--- DATA SEGMENT Enclosed Below ---

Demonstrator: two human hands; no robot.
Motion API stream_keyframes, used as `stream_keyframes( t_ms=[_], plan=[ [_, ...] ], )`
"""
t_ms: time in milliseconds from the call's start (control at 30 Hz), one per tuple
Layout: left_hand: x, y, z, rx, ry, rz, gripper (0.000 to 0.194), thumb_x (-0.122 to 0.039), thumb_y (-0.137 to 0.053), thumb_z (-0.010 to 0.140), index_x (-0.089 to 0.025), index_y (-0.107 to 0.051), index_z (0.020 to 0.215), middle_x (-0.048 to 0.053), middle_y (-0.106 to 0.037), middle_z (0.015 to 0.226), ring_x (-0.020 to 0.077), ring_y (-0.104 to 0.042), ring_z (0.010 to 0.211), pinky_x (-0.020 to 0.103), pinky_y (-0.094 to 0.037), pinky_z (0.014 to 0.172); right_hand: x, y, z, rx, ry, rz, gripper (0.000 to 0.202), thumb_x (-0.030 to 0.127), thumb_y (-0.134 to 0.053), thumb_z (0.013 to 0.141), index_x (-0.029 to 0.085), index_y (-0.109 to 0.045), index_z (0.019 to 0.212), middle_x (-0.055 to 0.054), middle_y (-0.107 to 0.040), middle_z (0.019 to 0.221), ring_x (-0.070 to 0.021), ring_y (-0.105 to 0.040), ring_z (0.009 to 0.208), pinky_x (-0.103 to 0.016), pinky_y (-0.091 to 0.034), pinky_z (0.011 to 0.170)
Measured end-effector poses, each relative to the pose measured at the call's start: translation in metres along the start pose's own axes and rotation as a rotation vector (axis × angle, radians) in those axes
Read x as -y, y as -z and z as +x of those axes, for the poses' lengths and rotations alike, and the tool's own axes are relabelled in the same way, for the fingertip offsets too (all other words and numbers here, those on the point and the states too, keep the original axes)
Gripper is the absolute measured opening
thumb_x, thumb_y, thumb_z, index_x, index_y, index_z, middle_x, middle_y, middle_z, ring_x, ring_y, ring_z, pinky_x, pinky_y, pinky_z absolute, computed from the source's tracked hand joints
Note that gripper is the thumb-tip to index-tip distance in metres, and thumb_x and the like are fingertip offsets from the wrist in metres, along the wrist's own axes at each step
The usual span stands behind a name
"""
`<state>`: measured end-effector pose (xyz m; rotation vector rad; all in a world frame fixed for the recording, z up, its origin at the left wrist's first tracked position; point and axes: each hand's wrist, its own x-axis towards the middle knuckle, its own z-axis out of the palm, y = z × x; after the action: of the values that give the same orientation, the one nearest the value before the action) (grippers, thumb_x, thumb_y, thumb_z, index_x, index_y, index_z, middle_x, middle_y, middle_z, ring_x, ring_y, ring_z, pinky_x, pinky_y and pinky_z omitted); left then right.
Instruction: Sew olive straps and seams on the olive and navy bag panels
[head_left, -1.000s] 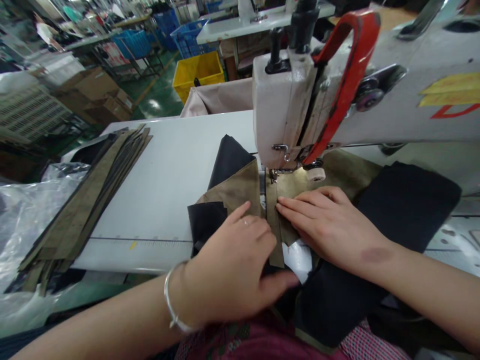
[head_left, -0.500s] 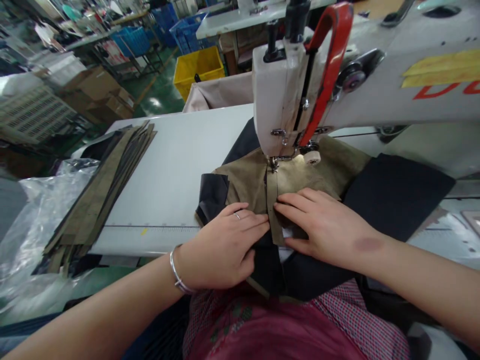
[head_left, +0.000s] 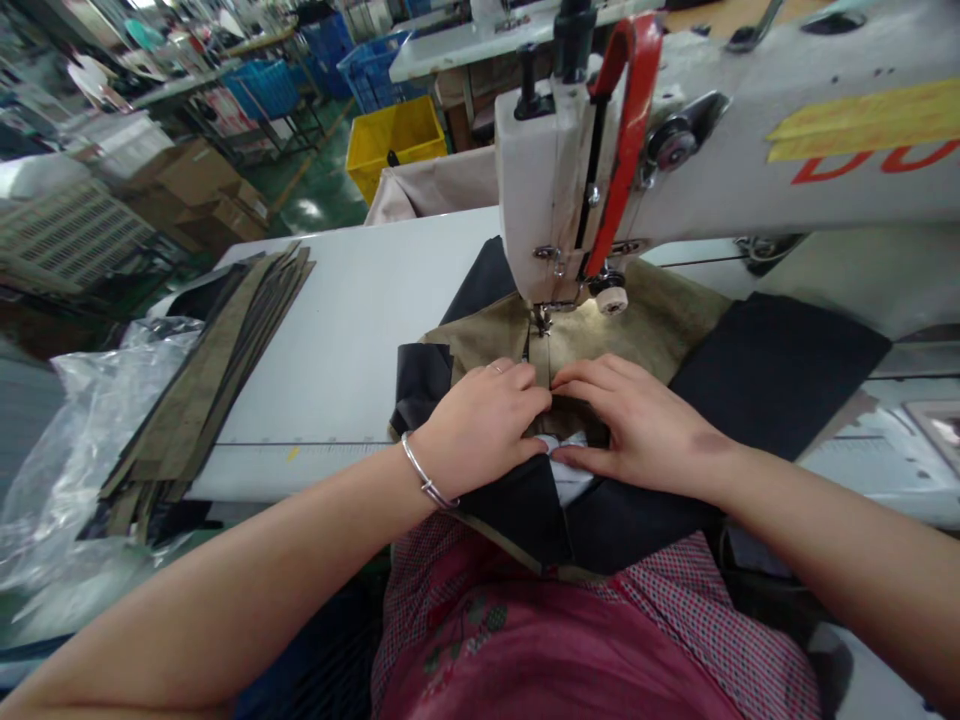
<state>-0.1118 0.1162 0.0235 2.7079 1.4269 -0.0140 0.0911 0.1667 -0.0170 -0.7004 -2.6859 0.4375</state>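
Observation:
A garment piece of olive fabric [head_left: 652, 310] and dark fabric [head_left: 780, 370] lies under the needle of a white sewing machine [head_left: 529, 190]. The presser foot [head_left: 541, 320] rests on a narrow olive strip. Just in front of it, my left hand [head_left: 487, 425] has its fingers curled and pinches the fabric at the strip's near end. My right hand [head_left: 637, 425] grips the same fabric from the other side, thumb below and fingers above. The fingertips of both hands nearly meet. A bit of white fabric [head_left: 571, 482] shows below them.
Olive strips [head_left: 195, 390] lie stacked on the left end of the white table [head_left: 337, 290], beside clear plastic [head_left: 82, 430]. Behind stand a yellow bin [head_left: 397, 135], cardboard boxes [head_left: 187, 180] and blue baskets [head_left: 262, 88].
My left hand has moved up and right, its fingers now curled rather than flat. My right hand has shifted slightly up. The strip's near end is now folded or covered at my fingers.

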Motion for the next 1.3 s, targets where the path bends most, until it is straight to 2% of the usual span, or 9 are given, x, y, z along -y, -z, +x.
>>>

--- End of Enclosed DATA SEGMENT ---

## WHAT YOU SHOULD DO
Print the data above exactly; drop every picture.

## FINISHED TASK
Demonstrator: two human hands; no robot.
Motion API stream_keyframes, used as `stream_keyframes( t_ms=[_], plan=[ [_, ...] ], )`
"""
t_ms: time in milliseconds from the call's start (control at 30 Hz), one per tuple
Layout: left_hand: x, y, z, rx, ry, rz, gripper (0.000 to 0.194), thumb_x (-0.122 to 0.039), thumb_y (-0.137 to 0.053), thumb_z (-0.010 to 0.140), index_x (-0.089 to 0.025), index_y (-0.107 to 0.051), index_z (0.020 to 0.215), middle_x (-0.048 to 0.053), middle_y (-0.106 to 0.037), middle_z (0.015 to 0.226), ring_x (-0.020 to 0.077), ring_y (-0.104 to 0.042), ring_z (0.010 to 0.211), pinky_x (-0.020 to 0.103), pinky_y (-0.094 to 0.037), pinky_z (0.014 to 0.172); right_hand: x, y, z, rx, ry, rz, gripper (0.000 to 0.202), thumb_x (-0.030 to 0.127), thumb_y (-0.134 to 0.053), thumb_z (0.013 to 0.141), index_x (-0.029 to 0.085), index_y (-0.109 to 0.045), index_z (0.019 to 0.212), middle_x (-0.055 to 0.054), middle_y (-0.107 to 0.040), middle_z (0.019 to 0.221), ring_x (-0.070 to 0.021), ring_y (-0.105 to 0.040), ring_z (0.009 to 0.208), pinky_x (-0.103 to 0.016), pinky_y (-0.091 to 0.034), pinky_z (0.011 to 0.170)
Measured end-effector poses, each relative to the pose measured at the call's start: translation in metres along the start pose's own axes and rotation as a rotation vector (axis × angle, radians) in those axes
Read x as -y, y as -z and z as +x of those axes, for the poses' lengths and rotations alike, and the tool's own axes are relabelled in the same way, for the fingertip offsets too (all other words and numbers here, those on the point and the states too, keep the original axes)
Gripper is the absolute measured opening
thumb_x, thumb_y, thumb_z, index_x, index_y, index_z, middle_x, middle_y, middle_z, ring_x, ring_y, ring_z, pinky_x, pinky_y, pinky_z absolute, computed from the source's tracked hand joints
Note that gripper is the thumb-tip to index-tip distance in metres, and thumb_x and the like are fingertip offsets from the wrist in metres, along the wrist's own axes at each step
The usual span stands behind a name
"""
`<state>`: measured end-effector pose (xyz m; rotation vector rad; all in a world frame fixed for the recording, z up, its origin at the left wrist's first tracked position; point and axes: each hand's wrist, its own x-axis towards the middle knuckle, its own z-axis out of the palm, y = z × x; after the action: of the values that give the same orientation, the one nearest the value before the action) (grippers, thumb_x, thumb_y, thumb_z, index_x, index_y, index_z, middle_x, middle_y, middle_z, ring_x, ring_y, ring_z, pinky_x, pinky_y and pinky_z omitted); left then right.
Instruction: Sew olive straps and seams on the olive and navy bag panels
[head_left, -1.000s] 
[head_left, -0.500s] 
[head_left, +0.000s] 
<state>-0.1118 0.1162 0.0235 2.7079 1.4269 -0.0140 0.0911 0.1667 -0.0170 -0.7004 -2.6859 0.4375</state>
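Observation:
A garment piece of olive fabric [head_left: 652, 310] and dark fabric [head_left: 780, 370] lies under the needle of a white sewing machine [head_left: 529, 190]. The presser foot [head_left: 541, 320] rests on a narrow olive strip. Just in front of it, my left hand [head_left: 487, 425] has its fingers curled and pinches the fabric at the strip's near end. My right hand [head_left: 637, 425] grips the same fabric from the other side, thumb below and fingers above. The fingertips of both hands nearly meet. A bit of white fabric [head_left: 571, 482] shows below them.
Olive strips [head_left: 195, 390] lie stacked on the left end of the white table [head_left: 337, 290], beside clear plastic [head_left: 82, 430]. Behind stand a yellow bin [head_left: 397, 135], cardboard boxes [head_left: 187, 180] and blue baskets [head_left: 262, 88].
My left hand has moved up and right, its fingers now curled rather than flat. My right hand has shifted slightly up. The strip's near end is now folded or covered at my fingers.
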
Motion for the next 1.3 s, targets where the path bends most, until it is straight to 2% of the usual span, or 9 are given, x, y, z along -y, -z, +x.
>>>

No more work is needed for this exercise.